Proposed Nev. pipeline riles conservation leaders, who warn of new ‘dust bowl’

Environmentalists are warning that a plan to pipe billions of gallons of water a year from rural central Nevada nearly 300 miles to the Las Vegas metropolitan area will dry up wetlands and springs, damaging thousands of acres of wildlife habitat and potentially creating a “dust bowl” scenario.

At issue is the Bureau of Land Management’s issuance last week of a final environmental impact statement for a proposal to build an underground pipeline to transport as much as 27 billion gallons of water a year to the Las Vegas Valley (Greenwire, Aug. 3).

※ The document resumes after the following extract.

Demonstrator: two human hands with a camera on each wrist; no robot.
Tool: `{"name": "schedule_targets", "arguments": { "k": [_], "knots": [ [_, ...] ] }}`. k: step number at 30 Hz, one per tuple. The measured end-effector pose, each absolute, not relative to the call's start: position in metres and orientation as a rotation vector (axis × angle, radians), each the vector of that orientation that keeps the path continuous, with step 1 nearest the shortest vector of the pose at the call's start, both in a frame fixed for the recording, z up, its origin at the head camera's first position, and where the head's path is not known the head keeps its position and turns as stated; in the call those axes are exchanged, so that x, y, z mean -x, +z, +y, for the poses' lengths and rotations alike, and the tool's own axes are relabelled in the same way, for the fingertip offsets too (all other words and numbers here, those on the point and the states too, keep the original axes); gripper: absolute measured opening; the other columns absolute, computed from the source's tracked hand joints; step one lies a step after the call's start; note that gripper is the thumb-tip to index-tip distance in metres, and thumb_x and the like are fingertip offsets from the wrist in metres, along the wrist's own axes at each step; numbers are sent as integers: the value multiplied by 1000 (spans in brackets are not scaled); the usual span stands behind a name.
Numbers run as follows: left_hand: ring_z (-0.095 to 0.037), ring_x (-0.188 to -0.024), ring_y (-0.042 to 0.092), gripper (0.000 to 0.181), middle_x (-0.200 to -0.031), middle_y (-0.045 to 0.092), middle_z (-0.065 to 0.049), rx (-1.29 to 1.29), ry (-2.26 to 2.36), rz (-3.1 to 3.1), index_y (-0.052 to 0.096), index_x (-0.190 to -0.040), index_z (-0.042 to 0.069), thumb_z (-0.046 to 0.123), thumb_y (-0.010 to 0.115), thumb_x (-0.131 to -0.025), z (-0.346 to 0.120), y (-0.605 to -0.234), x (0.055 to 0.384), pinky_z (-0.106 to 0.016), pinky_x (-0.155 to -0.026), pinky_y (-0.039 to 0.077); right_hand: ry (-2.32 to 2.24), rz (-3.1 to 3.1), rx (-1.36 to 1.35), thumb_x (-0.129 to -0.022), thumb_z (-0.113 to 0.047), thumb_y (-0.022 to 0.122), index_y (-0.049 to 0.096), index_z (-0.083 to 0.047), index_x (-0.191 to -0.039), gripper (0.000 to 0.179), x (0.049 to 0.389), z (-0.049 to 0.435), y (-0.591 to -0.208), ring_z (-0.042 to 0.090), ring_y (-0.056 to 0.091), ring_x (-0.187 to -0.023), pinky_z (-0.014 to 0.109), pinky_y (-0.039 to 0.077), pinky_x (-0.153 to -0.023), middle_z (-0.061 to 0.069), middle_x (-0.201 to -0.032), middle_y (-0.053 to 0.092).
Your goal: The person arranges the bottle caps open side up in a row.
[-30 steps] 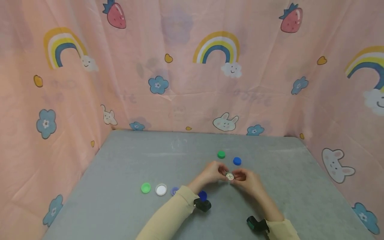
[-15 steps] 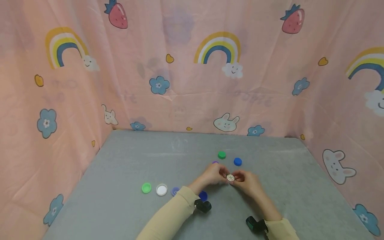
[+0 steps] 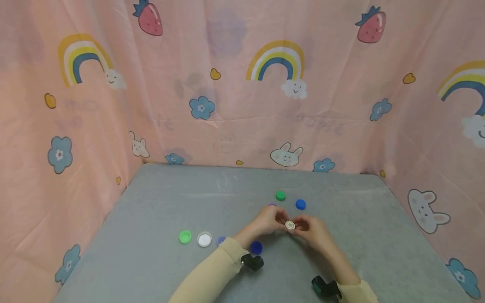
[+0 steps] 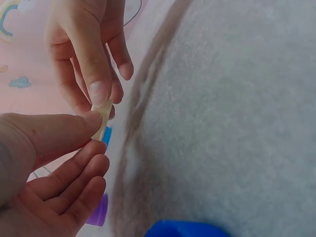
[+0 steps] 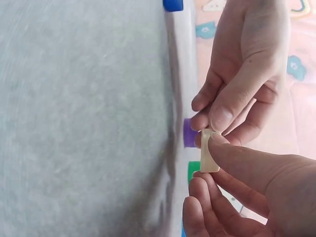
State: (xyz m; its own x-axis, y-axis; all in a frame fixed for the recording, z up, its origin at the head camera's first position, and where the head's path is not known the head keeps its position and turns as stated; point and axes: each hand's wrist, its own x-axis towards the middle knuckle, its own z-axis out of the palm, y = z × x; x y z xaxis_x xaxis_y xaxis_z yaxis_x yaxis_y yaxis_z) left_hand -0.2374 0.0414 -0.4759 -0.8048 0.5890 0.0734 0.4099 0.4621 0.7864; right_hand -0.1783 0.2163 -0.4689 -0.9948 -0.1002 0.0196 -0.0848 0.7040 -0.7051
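Observation:
A small round cream-coloured disc with a ringed pattern on its face is held up between both hands, a little above the grey table. My left hand pinches one side of it with thumb and fingers. From the opposite side, the thumb and fingers of my right hand pinch it too. Seen edge-on in the left wrist view, the disc is thick and pale. Behind the hands stand a green cap, a blue cap and a purple cap, the last mostly hidden by my left hand.
Along the near left lie a light green cap, a white cap and a pale violet cap, partly covered by the left sleeve. A dark blue cap lies beside the left wrist. A pink patterned curtain surrounds the table.
Both hands keep hold of the disc at nearly the same spot, and it tilts slightly. The left forearm has shifted a little left, uncovering more of the dark blue cap.

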Motion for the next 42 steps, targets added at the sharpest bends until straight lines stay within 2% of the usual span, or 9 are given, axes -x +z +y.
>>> {"name": "schedule_targets", "arguments": {
  "k": [9,18,34,42],
  "knots": [
    [3,-71,60,19,-83,70,2,-885,1258,2519,68,-89,10,14,80,-75,33,-467,227,-12,-66,48,-1192,2860,176,-83,-22,73,68,-10,-105,26,171,210,-458,16,67,-84,28,53,-68,5,-98,70],
    [4,-70,58,18,-82,70,2,-924,1278,2540,68,-91,11,15,79,-77,16,-463,213,-11,-65,48,-1196,2794,229,-84,-26,72,69,-12,-104,24,165,203,-446,13,66,-83,31,53,-73,2,-98,71],
    [5,-69,57,15,-80,69,3,-1013,1255,2566,68,-90,12,16,77,-79,-3,-461,196,-10,-65,47,-1225,2694,439,-87,-29,68,68,-6,-108,31,155,197,-442,18,68,-87,29,54,-73,7,-101,71],
    [6,-70,57,12,-81,69,7,-1053,1249,2560,69,-92,14,15,75,-81,-9,-463,190,-10,-65,47,-1209,2653,483,-90,-35,63,68,-11,-109,30,155,198,-443,17,66,-91,26,52,-74,3,-103,71]
  ]
}}
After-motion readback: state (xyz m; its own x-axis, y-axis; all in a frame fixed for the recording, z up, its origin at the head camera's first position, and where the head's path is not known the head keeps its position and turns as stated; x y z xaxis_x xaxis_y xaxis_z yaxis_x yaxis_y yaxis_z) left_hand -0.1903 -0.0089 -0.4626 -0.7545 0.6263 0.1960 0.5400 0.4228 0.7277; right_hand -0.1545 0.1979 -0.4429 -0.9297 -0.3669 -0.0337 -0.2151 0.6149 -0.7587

Nevada State Engineer Jason King in March granted the Southern Nevada Water Authority (SNWA) the right to pump water from four rural valleys as far as 300 miles to the Las Vegas metro area, which currently gets 90 percent of its water from the Colorado River system’s Lake Mead (ClimateWire, March 26).

A record of decision (ROD) granting final approval to the $15 billion pipeline project is expected in October, according to the SNWA, which called BLM’s review of the pipeline proposal “the most comprehensive analysis ever conducted for a municipal water supply project.”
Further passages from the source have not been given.